Istilah "politik gendoruwo" yang dilontarkan Pak Jokowi berhasil "membakar jenggot" sejumlah kalangan.
Setidaknya ada dua kelompok yang "kebakaran jenggot". Pertama, politisi dari kubu Pasangan Pabowo-Sandiaga. Kedua, pengamat yang mengklaim diri netral.
Kedua kelompok itu cenderung menilai istilah "politik gendoruwo" itu tidak berada dalam alur kesantunan dalam berpolitik.
Kata pengamat, harusnya Pak Jokowi tidak memproduksi ujaran-ujaran yang sifatnya pejoratif, melecehkan pihak lain. Ujaran semacam "politik gendoruwo" atau sebelumnya "politisi sontoloyo" dinilai tidak mencerminkan suatu kualitas baik kenegarawanan.
Lain lagi kubu pendukung pasangan Prabowo-Sandiaga. Bukannya membantah istilah "politik gendoruwo", malah mengalihkan isu dengan bilang "harga-harga yang naik" lebih menakutkan ketimbang "gendoruwo".
Atau seperti dikatakan Pak Sandiaga, "gendoruwo ekonomi" yang justru harus diwaspadai. Sandiaga menyebut pelaku ekonomi rente, mafia ekonomi, mafia pangan, dan lain-lain adalah "gendoruwo ekonomi" yang menggerogoti ekonomi nasional.
Menurut saya, baik pengamat maupun kubu Prabowo-Sandiaga, gagal memahami esensi istilah "politik gendoruwo" yang dilontarkan Pak Jokowi.
Saya akan coba paparkan di sini duduk soalnya. Ringkas saja.

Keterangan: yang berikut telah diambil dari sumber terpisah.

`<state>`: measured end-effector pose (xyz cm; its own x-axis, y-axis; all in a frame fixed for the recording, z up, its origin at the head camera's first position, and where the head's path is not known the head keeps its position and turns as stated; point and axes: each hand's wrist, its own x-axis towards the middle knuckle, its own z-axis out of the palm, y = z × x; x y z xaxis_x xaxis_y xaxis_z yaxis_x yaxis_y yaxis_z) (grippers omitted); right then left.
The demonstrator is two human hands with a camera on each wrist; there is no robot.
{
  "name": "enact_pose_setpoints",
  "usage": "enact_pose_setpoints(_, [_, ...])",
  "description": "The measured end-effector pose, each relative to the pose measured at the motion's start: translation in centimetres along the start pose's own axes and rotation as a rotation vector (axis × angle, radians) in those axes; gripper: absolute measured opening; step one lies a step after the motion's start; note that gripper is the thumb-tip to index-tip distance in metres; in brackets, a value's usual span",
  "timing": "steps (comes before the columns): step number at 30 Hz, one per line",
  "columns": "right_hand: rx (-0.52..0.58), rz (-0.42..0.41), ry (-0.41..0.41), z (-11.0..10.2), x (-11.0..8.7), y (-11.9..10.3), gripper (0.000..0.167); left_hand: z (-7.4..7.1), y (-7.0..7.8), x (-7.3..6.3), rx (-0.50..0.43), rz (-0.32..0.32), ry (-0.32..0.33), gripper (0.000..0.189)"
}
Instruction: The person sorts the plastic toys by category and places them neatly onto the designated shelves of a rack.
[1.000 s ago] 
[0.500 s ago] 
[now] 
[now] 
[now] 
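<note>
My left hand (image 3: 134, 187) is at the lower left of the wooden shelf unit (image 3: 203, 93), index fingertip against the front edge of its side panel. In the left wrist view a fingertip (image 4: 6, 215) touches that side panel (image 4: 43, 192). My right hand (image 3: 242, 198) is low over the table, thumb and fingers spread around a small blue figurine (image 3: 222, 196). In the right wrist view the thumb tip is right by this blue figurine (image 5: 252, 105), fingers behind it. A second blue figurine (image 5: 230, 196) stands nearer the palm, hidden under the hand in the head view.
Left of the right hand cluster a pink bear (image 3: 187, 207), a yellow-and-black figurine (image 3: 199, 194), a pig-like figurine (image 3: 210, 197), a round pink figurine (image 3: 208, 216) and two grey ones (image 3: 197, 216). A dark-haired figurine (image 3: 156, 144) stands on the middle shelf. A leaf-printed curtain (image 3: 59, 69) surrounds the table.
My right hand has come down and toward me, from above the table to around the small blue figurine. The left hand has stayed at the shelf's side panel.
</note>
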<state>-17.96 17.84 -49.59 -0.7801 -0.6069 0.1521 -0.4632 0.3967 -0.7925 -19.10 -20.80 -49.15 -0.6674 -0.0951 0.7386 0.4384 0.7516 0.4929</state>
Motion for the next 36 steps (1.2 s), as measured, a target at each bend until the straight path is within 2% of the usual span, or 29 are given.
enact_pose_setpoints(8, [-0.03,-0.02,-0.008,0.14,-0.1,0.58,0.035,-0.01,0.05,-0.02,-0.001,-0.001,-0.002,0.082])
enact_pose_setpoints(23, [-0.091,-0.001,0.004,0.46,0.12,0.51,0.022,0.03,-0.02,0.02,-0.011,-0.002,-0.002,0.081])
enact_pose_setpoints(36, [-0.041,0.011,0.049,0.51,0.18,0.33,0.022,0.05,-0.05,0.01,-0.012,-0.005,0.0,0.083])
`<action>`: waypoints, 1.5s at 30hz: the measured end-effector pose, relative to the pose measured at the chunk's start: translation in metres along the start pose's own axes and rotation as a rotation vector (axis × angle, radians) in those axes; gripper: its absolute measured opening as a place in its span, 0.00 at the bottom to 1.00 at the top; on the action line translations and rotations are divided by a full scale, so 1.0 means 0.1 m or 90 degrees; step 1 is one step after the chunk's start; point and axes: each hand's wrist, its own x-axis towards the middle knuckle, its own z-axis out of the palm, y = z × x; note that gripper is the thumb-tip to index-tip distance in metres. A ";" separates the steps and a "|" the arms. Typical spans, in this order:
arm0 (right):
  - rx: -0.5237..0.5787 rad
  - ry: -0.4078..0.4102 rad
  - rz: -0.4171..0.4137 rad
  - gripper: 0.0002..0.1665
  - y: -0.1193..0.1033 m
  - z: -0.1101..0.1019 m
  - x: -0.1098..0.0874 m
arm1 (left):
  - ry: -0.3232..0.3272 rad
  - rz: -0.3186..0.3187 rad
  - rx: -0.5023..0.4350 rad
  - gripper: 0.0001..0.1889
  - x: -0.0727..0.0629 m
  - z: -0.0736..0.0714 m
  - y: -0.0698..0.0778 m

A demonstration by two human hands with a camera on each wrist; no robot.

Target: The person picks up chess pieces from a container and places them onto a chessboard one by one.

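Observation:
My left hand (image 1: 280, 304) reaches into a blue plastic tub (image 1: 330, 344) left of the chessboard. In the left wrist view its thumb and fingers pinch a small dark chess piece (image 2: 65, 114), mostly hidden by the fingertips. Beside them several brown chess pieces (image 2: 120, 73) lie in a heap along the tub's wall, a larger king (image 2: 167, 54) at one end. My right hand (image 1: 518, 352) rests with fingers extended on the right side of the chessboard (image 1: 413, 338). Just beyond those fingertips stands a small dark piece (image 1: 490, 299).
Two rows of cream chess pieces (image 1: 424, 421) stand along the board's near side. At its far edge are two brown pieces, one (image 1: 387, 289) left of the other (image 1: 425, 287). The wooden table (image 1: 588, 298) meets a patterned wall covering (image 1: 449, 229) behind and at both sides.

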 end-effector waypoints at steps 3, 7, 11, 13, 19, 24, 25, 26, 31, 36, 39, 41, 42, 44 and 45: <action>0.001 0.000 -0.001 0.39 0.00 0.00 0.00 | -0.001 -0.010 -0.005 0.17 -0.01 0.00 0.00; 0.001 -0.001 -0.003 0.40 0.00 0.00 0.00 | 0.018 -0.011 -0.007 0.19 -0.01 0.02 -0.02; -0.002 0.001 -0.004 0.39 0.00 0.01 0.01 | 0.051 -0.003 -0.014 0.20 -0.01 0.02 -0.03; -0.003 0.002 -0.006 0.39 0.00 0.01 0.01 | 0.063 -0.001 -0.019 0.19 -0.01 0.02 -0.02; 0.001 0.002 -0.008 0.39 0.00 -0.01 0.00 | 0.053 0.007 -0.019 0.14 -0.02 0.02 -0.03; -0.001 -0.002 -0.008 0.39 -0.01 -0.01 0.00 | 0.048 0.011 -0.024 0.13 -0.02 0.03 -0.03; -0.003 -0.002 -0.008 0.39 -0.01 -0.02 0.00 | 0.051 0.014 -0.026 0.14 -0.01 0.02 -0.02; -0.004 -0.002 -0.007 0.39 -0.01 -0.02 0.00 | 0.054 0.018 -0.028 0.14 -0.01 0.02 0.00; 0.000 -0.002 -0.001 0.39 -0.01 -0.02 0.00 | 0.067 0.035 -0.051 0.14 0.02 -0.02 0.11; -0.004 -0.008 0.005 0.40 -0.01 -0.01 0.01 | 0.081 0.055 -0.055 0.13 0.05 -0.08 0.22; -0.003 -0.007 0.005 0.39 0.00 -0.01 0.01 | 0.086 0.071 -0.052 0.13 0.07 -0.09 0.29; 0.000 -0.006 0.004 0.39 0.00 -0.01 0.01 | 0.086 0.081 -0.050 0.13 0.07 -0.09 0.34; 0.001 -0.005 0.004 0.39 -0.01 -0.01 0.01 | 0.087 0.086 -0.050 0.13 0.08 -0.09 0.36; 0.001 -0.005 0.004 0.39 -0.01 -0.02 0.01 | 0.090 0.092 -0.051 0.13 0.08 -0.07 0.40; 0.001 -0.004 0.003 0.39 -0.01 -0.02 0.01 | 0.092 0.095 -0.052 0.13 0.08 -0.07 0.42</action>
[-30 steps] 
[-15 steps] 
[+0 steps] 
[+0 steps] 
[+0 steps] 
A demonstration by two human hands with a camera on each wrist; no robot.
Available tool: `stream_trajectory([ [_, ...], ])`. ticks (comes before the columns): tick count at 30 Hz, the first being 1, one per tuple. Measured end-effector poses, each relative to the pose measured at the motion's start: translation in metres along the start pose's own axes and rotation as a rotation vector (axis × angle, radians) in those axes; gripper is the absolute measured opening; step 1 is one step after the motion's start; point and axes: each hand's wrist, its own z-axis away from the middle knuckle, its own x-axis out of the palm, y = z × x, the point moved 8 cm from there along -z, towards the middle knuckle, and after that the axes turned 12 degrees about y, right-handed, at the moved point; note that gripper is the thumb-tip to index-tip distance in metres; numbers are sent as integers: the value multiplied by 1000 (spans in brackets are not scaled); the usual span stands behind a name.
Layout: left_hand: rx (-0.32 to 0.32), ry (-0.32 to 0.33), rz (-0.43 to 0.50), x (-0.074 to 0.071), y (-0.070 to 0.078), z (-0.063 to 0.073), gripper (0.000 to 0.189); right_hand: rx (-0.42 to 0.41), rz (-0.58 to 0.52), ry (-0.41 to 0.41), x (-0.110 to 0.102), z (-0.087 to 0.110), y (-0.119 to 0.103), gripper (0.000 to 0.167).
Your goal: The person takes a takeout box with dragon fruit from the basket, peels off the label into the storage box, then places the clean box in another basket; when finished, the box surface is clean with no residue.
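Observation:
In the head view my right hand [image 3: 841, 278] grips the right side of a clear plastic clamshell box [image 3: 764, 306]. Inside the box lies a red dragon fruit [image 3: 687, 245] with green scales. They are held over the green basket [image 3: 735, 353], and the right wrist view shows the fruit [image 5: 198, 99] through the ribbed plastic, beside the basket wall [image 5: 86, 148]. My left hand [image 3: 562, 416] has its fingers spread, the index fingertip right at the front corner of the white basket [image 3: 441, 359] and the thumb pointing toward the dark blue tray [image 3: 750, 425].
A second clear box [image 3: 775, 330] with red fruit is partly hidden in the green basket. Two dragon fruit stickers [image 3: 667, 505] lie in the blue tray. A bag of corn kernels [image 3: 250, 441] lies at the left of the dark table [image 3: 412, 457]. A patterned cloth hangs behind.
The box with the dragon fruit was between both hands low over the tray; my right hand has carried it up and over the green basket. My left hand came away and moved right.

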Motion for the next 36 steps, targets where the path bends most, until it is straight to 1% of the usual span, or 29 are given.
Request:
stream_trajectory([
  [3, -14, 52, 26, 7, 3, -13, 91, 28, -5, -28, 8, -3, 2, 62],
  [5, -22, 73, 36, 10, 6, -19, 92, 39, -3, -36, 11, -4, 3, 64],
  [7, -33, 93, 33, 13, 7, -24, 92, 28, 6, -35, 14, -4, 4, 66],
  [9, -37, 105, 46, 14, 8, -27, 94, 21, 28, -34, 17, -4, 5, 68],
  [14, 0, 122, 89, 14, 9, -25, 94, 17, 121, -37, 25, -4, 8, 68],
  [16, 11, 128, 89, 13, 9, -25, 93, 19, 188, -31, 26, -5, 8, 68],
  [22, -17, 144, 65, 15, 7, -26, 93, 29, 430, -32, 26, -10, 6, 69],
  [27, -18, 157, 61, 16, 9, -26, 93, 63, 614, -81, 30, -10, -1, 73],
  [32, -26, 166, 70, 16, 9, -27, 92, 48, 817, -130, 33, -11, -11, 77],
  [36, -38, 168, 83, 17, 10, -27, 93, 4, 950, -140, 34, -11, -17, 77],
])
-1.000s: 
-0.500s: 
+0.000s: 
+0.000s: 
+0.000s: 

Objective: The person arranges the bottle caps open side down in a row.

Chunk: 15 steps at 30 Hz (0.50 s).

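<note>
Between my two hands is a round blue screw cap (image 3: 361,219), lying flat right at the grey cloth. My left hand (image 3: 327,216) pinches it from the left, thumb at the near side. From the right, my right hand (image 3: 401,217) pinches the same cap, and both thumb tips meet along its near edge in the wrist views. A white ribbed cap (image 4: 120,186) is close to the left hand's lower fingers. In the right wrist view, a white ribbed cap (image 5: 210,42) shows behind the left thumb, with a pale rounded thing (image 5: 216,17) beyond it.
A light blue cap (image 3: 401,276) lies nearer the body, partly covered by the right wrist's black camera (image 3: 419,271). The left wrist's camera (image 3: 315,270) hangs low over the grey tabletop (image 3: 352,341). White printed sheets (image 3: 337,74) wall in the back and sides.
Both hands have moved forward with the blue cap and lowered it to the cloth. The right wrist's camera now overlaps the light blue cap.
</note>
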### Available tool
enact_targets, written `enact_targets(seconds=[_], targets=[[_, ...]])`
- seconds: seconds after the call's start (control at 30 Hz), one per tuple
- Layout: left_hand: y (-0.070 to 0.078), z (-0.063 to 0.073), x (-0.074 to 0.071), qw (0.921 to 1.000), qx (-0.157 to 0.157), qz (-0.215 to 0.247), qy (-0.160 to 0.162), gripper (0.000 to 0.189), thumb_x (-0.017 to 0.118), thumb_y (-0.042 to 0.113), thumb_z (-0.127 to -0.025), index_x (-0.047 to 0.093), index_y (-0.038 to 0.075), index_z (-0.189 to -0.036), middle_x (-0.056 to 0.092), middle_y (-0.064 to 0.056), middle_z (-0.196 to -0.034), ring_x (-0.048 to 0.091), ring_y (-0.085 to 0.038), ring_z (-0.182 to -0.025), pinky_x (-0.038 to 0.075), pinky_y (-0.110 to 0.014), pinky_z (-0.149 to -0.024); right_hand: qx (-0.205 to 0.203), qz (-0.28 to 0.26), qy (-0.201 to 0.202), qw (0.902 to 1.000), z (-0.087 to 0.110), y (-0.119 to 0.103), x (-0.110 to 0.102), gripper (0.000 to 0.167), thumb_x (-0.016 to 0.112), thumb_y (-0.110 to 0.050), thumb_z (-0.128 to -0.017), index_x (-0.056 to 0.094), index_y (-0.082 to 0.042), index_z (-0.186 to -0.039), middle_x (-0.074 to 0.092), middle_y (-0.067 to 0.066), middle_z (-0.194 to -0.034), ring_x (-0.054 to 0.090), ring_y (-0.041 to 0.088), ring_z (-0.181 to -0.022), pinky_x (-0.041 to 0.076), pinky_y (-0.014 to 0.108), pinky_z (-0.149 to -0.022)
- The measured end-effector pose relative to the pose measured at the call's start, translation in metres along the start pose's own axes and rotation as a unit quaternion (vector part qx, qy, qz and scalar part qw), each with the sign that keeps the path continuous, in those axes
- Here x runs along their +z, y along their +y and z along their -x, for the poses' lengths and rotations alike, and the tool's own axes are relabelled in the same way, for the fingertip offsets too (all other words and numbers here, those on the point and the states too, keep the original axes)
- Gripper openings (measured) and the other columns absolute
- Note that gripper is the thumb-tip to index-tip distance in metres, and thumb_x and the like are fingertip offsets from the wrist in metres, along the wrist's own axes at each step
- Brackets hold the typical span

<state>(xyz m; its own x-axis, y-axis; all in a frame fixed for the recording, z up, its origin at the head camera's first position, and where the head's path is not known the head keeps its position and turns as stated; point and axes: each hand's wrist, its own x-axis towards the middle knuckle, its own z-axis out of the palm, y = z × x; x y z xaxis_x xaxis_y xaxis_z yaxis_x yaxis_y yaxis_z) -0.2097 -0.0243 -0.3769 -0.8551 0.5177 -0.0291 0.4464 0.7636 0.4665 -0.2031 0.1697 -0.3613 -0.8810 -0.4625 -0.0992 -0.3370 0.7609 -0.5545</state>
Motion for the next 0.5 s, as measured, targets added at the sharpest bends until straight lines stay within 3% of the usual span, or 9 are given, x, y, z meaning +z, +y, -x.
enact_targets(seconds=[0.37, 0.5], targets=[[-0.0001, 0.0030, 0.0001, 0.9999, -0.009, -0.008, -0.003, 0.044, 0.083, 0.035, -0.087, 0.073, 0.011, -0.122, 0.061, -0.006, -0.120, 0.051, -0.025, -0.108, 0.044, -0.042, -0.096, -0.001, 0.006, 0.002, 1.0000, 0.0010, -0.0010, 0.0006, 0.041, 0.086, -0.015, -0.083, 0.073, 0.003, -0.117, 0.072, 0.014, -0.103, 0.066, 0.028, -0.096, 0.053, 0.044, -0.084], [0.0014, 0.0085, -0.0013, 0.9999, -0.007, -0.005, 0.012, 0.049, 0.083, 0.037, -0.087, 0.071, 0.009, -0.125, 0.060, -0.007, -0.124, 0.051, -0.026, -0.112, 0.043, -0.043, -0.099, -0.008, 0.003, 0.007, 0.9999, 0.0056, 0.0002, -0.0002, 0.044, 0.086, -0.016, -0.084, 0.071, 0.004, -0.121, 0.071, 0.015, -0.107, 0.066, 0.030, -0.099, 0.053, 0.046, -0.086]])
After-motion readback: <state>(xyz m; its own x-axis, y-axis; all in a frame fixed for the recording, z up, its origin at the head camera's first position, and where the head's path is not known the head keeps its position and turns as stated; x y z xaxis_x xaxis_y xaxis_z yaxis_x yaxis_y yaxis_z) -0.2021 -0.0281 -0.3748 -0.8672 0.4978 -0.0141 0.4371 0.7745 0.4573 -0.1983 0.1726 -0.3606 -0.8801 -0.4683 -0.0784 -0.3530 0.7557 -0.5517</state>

Pertama, dengan istilah "politik gendoruwo" Pak Jokowi sejatinya mengkonsepsikan suatu pola perilaku politik yang berorientasi menakut-nakuti masyarakat tentang nasib buruk di masa depan jika (dalam kasus ini) Jokowi berkuasa dua periode.
Kemudian ditawarkan solusi untuk menghindari nasib buruk yang menakutkan itu yakni jangan memilih Jokowi menjadi Presiden RI untuk periode kedua.
Masalahnya di sini, "nasib buruk" yang menakutkan itu tidak didukung data empiris yang terpercaya. Sifatnya hanya merupakan klaim subyektif yang cenderung fiktif. Semisal mengatakan "tahun 2030 Indonesia bubar", "99 persen rakyat Indonesia hidup pas-pasan", dan "80 persen tanah Indonesia dikuasai asing dan hanya 1 persen dikuasai rakyat".